Click on my signature link. http://www.PictureTrail.com/gid13056146


----------



## AlexC1981 (Jul 26, 2009)

Are all those yours Bill? :jawdrop: Nice collection!



matt488 said:


> AlexC1981 said:
> 
> 
> > The old 60s/70s made Accutrons are all tuning fork, though a few years ago Bulova started sticking the name on all sorts.
> ...


Cheers. It's 38mm across, but it wears a little smaller than that due to the case shape and small dial. It's big enough for me though.


----------



## Silver Hawk (Dec 2, 2003)

Like Bill, I'll first post a link to my website which will have some of my Accutrons: http://www.electric-watches.co.uk/make/bulova/index/index.php

And then post a few of my favourite:

*A couple of 214 Accutrons*










*The rare 218 D shape (Cal. 2182)*










*I love the UpDowns (Cal. 2182)*



















*Finally, the Deep Sea / Snorkel (Cal. 2182)*


----------



## Mechanical Alarm (Oct 18, 2010)

I really like those with the 'tuning fork' second hands!

Like Matt488... I may have to break down and get 1 or 2. Gawd... just what I need... thanx guys!


----------



## FuriousPig (Jun 17, 2009)

Silver Hawk said:


> Like Bill, I'll first post a link to my website which will have some of my Accutrons: http://www.electric-watches.co.uk/make/bulova/index/index.php
> 
> And then post a few of my favourite:
> 
> *A couple of 214 Accutrons*


The one one the left, Paul, is it the one people refer to as the Flying Saucer version?


----------



## Silver Hawk (Dec 2, 2003)

FuriousPig said:


> Silver Hawk said:
> 
> 
> > Like Bill, I'll first post a link to my website which will have some of my Accutrons: http://www.electric-watches.co.uk/make/bulova/index/index.php
> ...


I didn't know there was a Flying Saucer version.


----------



## deepreddave (Jan 28, 2011)

Alec - that is very different in a very good way!


----------



## inskip75 (Jan 10, 2009)

ok here's another


----------



## matt488 (Oct 10, 2007)

The more I see, the more I want one. I missed out on another in an online auction last night. I know there aren't too many US members, but I'm wondering how much I should be expecting to pay for one in relatively good condition? I missed out on one that went for about $130, I thought that was fairly reasonable? Thanks.


----------



## FuriousPig (Jun 17, 2009)

Silver Hawk said:


> FuriousPig said:
> 
> 
> > Silver Hawk said:
> ...


You had me wondering if I had imagined it, but a quick check revealed several Accutrons referred to in this way. Closer inspection showed different case designs so maybe it's just a coined phrase.
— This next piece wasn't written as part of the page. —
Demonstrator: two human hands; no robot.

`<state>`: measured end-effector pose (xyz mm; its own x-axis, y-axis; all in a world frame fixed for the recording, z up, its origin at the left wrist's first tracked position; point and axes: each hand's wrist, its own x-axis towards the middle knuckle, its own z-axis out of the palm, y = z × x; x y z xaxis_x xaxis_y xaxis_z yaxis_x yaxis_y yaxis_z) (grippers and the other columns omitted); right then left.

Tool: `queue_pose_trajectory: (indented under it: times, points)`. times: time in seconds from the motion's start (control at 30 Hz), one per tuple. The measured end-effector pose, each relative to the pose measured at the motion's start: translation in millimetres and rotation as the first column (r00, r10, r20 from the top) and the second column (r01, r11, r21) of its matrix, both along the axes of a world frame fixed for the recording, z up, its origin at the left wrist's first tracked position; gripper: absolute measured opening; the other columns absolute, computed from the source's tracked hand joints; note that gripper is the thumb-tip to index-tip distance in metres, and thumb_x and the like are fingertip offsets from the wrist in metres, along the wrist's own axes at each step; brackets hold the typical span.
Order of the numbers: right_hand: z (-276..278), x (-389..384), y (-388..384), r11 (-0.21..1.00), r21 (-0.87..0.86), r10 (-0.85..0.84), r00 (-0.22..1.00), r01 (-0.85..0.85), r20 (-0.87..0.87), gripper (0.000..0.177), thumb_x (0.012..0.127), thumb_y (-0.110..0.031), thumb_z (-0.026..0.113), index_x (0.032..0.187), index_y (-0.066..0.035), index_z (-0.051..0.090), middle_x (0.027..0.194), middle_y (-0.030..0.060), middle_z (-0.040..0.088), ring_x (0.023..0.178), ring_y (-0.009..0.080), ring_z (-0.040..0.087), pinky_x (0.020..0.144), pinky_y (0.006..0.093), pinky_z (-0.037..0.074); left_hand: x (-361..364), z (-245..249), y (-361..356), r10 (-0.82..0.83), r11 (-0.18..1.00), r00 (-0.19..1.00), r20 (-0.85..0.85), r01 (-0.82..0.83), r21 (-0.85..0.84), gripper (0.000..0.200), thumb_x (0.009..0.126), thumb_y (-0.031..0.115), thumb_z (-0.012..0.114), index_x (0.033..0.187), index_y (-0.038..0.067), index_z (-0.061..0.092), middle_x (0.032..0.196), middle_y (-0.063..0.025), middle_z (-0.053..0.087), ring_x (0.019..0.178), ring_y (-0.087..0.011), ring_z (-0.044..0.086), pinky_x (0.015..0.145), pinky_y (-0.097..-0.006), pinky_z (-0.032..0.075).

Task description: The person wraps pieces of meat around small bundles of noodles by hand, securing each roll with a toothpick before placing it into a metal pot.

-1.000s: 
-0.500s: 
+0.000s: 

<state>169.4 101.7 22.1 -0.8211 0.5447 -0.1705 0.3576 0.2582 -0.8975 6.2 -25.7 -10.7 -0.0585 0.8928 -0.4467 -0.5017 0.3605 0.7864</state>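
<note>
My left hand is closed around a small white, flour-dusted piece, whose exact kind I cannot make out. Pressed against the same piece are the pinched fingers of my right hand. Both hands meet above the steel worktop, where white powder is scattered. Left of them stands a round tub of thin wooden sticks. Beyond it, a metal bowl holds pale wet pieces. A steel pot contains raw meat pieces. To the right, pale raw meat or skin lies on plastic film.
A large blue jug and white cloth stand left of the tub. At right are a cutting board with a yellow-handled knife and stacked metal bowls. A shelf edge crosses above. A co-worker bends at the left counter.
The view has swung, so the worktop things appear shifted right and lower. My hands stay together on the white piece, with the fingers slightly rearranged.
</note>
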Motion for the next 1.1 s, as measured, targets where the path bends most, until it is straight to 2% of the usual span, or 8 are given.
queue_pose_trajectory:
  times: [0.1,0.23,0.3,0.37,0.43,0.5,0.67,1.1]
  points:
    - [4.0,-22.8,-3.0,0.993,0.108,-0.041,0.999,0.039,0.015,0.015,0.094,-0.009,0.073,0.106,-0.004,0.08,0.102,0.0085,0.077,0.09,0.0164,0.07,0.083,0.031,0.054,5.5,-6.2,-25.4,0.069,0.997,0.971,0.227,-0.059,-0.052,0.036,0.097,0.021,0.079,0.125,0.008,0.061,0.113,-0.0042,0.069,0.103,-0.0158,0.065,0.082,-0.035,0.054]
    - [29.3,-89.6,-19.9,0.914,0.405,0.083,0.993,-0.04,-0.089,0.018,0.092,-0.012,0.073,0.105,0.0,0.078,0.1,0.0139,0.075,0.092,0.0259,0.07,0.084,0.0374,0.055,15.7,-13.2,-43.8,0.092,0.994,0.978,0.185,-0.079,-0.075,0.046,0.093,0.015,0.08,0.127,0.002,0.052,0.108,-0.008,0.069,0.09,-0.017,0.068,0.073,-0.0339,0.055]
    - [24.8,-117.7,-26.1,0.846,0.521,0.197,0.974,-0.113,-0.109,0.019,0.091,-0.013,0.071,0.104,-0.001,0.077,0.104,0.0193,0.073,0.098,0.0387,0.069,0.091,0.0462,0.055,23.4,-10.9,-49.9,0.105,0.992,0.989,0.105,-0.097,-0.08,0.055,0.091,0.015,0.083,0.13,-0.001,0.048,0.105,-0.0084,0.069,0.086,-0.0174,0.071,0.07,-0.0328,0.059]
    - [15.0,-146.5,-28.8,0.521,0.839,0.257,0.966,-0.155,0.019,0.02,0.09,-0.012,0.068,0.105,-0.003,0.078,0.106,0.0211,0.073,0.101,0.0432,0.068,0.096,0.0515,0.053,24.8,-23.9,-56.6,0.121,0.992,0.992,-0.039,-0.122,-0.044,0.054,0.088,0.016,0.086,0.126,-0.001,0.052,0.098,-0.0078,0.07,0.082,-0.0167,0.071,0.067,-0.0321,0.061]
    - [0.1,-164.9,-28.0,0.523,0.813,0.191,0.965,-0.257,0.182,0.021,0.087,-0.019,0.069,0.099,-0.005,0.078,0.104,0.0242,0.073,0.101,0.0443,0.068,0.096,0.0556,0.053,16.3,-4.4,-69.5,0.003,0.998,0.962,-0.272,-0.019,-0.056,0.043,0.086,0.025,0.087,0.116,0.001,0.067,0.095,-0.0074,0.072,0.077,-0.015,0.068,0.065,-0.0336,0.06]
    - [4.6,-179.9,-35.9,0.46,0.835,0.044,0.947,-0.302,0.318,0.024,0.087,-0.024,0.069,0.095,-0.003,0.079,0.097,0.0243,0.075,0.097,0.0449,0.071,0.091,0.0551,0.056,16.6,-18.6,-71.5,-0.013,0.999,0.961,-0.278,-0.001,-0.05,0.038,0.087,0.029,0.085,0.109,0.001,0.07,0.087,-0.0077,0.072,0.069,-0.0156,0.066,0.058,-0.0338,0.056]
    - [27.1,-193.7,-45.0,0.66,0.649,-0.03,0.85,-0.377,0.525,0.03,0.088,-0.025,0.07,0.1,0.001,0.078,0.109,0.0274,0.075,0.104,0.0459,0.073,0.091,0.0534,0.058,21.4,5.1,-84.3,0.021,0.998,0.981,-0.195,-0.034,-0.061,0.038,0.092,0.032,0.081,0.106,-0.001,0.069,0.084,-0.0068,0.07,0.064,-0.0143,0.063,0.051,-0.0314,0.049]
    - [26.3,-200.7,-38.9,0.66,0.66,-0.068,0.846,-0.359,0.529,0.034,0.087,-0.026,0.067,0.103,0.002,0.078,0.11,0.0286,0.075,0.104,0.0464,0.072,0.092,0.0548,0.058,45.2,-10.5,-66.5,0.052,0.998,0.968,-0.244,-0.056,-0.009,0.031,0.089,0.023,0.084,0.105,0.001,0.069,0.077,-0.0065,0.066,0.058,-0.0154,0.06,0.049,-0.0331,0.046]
Your's fit's the bill though & I love it! One more to the ever increasing 'wants' list


----------



## Worzel (Jan 12, 2010)

Mr & Mrs Accutron (the latter has just had the Hawk's talons into it).


----------



## deepreddave (Jan 28, 2011)

Wonder how many of us newbies have googled accutron as a result of this post?


----------



## FuriousPig (Jun 17, 2009)

deepreddave said:


> Wonder how many of us newbies have googled accutron as a result of this post?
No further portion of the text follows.